Ce mécanisme supervisera la mise en œuvre du cessez-le-feu permanent, enquêtera et vérifiera les violations signalées, et communiquera avec les parties concernées afin de prévenir une reprise des hostilités.
L’État du Qatar, les États-Unis d’Amérique et l’Union africaine participeront à ce mécanisme en qualité d’observateurs, renforçant ainsi la transparence et soutenant les efforts régionaux et internationaux visant à assurer le succès du processus de paix dans la région des Grands Lacs.
La mise en place de ce mécanisme constitue une étape décisive vers le renforcement de la confiance et la progression vers un accord de paix global entre les deux parties au conflit.

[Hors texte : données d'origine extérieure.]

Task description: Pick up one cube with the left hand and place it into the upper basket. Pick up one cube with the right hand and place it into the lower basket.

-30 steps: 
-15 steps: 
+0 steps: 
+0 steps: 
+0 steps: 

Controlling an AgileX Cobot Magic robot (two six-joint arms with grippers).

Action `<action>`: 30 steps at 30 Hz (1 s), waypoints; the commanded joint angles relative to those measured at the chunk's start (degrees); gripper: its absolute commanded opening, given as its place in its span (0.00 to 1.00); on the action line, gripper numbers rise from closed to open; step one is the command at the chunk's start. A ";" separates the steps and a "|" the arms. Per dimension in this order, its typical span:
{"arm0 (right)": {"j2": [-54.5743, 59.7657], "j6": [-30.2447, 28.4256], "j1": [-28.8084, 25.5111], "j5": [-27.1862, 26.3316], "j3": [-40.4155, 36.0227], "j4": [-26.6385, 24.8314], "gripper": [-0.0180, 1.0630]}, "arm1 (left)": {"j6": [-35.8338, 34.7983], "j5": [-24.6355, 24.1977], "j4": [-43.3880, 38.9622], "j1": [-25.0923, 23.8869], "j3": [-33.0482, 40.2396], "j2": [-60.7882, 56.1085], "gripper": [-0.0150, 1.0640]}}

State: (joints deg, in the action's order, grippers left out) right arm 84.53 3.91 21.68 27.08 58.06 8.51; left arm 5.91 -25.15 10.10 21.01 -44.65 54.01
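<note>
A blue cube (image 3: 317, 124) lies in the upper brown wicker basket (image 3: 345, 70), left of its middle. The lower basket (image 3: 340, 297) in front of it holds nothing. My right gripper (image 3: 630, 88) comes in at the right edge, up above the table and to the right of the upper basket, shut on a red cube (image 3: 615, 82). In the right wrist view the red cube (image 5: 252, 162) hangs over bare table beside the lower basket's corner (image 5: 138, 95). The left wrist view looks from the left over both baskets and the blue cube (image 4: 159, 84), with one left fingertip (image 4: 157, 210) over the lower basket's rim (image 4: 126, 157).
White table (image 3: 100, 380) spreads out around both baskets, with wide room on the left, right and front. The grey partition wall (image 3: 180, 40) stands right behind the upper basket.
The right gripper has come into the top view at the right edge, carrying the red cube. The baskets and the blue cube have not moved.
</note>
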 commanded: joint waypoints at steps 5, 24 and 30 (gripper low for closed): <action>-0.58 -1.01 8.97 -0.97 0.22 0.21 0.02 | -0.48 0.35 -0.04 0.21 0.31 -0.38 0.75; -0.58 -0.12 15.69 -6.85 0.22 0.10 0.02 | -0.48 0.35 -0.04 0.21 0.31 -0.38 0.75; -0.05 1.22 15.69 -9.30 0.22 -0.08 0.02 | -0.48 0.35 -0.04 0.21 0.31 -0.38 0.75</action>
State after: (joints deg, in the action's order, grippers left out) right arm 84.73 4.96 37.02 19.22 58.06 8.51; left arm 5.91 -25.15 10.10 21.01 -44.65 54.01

Dans ce mécanisme, le gouvernement et l’AFC/M23 auront un nombre égal de représentants : un point de blocage qui avait longtemps retardé la signature, tout comme la question du rôle de la Mission de l’ONU au Congo (Monusco). Finalement, la Monusco aura un rôle logistique dans ce dispositif.
Il y a aussi le Mécanisme conjoint de vérification élargi de la Conférence internationale sur la région des Grands Lacs (CIRGL). Il sera chargé de la surveillance, de l’investigation et de la vérification des allégations de violation du cessez-le-feu, et fera des recommandations.